ACCORDINGLY, it is respectfully
RECOMMENDED that Plaintiff's Second Amended Complaint (Dkt. No. 28) be DISMISSED in its entirety for failure to state a claim upon which relief may be granted, pursuant to Fed.R.Civ.P. 12(b)(6); and it is further respectfully
RECOMMENDED that Defendants' motion to dismiss (Dkt. No. 37) be GRANTED; and it is further
ORDERED that the Clerk of the Court shall file a copy of this Report-Recommendation on the docket of this case and serve a copy upon the parties in accordance with the local rules.
The Clerk shall also provide Plaintiff with copies of all unreported decisions cited herein in accordance with Lebron v. Sanders, 557 F.3d 76 (2d Cir. 2009) (per curiam).

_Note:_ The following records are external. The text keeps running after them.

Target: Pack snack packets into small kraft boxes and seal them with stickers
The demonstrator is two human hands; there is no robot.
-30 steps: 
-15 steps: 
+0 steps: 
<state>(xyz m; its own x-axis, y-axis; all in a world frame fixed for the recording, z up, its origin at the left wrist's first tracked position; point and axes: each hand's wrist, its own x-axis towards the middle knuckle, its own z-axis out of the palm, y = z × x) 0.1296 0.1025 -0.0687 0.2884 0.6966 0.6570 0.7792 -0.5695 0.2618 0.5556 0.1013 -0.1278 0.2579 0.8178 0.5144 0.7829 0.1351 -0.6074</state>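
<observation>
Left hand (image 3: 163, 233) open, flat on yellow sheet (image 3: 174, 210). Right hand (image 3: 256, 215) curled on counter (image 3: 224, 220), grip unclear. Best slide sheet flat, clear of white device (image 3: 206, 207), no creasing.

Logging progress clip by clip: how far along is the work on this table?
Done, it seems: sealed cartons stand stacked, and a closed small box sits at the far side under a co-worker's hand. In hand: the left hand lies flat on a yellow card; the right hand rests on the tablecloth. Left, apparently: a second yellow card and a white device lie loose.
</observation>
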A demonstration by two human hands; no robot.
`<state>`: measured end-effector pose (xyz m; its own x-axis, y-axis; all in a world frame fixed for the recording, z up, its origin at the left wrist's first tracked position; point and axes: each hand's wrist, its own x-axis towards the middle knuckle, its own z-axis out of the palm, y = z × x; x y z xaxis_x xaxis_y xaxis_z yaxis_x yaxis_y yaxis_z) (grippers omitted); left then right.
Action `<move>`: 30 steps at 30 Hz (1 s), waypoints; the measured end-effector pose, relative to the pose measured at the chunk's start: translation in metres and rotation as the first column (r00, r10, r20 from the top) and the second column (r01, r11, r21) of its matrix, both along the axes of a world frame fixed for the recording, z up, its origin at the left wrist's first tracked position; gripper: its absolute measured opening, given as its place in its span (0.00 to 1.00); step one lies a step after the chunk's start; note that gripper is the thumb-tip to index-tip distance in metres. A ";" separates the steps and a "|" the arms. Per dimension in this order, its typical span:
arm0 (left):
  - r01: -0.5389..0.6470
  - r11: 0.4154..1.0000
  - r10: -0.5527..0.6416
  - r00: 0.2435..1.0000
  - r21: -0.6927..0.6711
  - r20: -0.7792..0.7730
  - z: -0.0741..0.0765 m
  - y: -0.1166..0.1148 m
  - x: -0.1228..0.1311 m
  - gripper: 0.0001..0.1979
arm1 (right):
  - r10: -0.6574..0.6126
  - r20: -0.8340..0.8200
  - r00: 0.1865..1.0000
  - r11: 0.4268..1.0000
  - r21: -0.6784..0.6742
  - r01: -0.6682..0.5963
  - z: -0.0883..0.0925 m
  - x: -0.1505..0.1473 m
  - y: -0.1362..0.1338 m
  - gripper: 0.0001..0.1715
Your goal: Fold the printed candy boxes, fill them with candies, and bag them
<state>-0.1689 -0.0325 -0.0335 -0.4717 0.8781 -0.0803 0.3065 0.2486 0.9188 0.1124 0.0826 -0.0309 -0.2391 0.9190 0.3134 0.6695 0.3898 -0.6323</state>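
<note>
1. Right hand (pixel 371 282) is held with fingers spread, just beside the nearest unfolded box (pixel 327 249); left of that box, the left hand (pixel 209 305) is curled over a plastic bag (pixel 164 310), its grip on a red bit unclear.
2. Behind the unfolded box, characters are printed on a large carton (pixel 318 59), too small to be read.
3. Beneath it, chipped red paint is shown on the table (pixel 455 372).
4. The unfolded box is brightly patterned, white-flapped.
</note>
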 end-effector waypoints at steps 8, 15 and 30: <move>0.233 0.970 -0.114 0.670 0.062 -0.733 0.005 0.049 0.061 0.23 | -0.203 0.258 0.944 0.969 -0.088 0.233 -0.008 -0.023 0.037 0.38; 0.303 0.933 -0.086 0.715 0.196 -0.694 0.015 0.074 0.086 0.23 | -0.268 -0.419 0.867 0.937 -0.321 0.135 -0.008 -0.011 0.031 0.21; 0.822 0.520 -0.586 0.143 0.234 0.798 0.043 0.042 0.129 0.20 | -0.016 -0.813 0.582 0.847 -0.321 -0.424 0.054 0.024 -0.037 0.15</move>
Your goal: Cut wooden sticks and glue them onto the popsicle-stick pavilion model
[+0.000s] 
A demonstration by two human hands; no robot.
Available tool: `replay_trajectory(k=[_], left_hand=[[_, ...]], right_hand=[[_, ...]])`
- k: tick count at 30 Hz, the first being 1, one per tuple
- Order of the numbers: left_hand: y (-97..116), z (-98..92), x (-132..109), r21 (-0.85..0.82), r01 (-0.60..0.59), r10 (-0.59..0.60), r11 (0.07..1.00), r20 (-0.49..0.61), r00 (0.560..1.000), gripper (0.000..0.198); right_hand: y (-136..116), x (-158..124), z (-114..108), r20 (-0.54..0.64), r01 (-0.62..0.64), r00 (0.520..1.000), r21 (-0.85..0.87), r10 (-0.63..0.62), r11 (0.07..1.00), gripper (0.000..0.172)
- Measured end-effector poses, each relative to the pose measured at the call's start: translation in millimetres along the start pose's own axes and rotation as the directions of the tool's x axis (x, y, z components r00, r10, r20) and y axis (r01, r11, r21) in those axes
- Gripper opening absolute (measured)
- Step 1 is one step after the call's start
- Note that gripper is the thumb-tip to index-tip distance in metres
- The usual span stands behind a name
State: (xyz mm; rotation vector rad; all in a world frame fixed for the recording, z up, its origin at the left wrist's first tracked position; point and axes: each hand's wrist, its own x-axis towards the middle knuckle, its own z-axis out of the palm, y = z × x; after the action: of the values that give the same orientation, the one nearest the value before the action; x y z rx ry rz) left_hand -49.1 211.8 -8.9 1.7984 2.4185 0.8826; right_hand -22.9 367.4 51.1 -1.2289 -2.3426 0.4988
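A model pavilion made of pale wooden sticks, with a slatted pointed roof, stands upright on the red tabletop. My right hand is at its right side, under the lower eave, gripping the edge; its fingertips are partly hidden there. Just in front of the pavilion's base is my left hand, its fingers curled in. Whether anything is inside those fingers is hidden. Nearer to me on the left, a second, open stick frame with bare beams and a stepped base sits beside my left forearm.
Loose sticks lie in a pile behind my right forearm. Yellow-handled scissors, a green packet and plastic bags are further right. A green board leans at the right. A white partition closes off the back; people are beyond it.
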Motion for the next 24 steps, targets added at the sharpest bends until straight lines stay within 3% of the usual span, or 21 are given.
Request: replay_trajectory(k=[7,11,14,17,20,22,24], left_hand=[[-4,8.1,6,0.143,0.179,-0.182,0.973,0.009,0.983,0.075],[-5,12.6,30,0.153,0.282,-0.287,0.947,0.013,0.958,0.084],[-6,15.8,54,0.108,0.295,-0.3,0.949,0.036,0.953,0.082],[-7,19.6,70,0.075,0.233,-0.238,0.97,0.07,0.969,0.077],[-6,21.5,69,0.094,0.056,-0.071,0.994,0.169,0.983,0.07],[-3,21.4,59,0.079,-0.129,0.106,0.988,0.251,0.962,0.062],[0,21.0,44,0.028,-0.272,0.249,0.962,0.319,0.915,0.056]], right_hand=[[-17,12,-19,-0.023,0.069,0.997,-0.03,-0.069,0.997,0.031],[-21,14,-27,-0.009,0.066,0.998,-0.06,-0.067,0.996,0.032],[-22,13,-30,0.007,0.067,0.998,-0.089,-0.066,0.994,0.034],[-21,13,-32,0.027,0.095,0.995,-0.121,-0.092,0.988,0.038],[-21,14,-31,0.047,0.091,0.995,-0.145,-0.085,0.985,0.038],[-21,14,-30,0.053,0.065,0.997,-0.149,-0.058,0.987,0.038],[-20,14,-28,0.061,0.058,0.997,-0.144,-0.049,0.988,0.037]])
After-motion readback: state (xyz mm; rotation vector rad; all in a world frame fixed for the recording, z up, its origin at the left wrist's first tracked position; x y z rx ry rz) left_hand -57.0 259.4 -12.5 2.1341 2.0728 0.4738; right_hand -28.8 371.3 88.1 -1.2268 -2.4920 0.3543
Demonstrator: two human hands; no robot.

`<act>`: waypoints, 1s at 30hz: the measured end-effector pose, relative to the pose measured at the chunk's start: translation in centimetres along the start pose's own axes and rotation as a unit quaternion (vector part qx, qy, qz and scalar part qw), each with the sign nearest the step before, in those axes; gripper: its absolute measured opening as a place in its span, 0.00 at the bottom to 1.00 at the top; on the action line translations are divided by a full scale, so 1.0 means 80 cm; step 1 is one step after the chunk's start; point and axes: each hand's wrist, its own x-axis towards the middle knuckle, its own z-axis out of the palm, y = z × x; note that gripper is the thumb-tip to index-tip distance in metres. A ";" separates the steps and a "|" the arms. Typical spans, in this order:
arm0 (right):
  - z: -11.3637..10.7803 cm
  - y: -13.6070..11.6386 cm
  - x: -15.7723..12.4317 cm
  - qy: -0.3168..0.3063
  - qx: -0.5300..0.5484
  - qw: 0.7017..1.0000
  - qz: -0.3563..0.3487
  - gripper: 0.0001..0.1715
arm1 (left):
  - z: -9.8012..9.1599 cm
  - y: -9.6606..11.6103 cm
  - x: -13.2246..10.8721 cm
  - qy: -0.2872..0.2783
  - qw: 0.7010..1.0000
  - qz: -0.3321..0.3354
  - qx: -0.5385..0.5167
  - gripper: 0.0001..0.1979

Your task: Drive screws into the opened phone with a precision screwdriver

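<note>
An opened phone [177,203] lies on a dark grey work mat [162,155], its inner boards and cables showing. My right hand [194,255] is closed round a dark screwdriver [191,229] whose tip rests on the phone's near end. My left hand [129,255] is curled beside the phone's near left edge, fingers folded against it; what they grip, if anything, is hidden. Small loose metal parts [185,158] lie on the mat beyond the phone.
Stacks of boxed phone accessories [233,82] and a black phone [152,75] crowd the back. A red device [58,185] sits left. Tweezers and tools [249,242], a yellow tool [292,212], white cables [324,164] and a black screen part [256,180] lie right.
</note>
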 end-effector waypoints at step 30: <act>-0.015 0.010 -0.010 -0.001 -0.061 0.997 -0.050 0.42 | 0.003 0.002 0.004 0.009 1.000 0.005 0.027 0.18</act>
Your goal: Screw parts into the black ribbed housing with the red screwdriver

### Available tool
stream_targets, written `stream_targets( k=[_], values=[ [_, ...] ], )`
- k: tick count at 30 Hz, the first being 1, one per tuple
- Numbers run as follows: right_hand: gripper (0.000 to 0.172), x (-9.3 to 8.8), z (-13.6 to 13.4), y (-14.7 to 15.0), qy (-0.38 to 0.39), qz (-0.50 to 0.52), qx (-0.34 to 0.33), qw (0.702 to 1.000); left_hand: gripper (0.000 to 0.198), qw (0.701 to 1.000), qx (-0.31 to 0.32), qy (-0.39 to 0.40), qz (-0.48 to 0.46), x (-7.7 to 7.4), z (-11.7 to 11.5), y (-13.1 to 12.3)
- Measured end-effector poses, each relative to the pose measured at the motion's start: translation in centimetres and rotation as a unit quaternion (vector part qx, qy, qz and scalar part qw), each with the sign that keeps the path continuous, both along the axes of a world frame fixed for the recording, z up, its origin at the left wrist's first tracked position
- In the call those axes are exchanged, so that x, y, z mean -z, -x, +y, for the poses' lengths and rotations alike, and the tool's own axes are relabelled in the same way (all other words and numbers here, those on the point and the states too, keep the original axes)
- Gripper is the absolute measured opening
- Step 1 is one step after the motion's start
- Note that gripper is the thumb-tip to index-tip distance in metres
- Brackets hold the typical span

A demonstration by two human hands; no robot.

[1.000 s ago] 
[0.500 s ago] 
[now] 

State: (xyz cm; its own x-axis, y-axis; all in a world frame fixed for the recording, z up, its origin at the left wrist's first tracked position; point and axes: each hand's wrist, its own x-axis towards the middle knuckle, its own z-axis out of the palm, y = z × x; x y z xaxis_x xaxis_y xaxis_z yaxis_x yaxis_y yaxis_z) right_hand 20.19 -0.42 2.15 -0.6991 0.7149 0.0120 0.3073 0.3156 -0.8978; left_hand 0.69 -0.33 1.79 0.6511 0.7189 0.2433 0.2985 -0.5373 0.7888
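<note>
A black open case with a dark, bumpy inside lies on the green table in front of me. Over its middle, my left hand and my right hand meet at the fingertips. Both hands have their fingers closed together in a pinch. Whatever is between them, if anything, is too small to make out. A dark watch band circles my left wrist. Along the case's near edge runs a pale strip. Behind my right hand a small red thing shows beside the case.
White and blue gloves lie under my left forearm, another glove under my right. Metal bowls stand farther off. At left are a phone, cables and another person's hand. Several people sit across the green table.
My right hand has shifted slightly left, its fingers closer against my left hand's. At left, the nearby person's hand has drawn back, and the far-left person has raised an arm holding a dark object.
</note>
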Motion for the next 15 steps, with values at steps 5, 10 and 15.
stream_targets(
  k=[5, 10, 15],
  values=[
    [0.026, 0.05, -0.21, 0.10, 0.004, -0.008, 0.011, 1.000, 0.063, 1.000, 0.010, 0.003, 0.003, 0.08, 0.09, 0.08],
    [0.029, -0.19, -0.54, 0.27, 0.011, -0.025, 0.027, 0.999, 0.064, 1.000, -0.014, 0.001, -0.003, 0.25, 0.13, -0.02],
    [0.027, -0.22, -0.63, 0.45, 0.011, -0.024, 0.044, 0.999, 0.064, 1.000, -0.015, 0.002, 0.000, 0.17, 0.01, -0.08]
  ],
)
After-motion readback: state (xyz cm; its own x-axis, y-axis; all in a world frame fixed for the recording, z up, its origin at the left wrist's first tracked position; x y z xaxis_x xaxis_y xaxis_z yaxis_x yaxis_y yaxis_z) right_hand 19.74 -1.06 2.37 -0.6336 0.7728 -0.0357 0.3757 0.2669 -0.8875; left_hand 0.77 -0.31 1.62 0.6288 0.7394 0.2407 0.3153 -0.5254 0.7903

Pursuant to 28 U.S.C. § 636(b)(1) and Local Rule 72.1(c), the parties have fourteen (14) days within which to file written objections to the foregoing report. Such objections shall be filed with the Clerk of the Court. FAILURE TO OBJECT TO THIS REPORT WITHIN FOURTEEN DAYS WILL PRECLUDE APPELLATE REVIEW. Roldan v. Racette, 984 F.2d 85, 89 (2d Cir. 1993) (citing Small v. Sec. of Health & Human Servs., 892 F.2d 15 (2d Cir. 1989)); 28 U.S.C. § 636(b)(1); Fed.R.Civ.P. 6(a), 6(e), 72.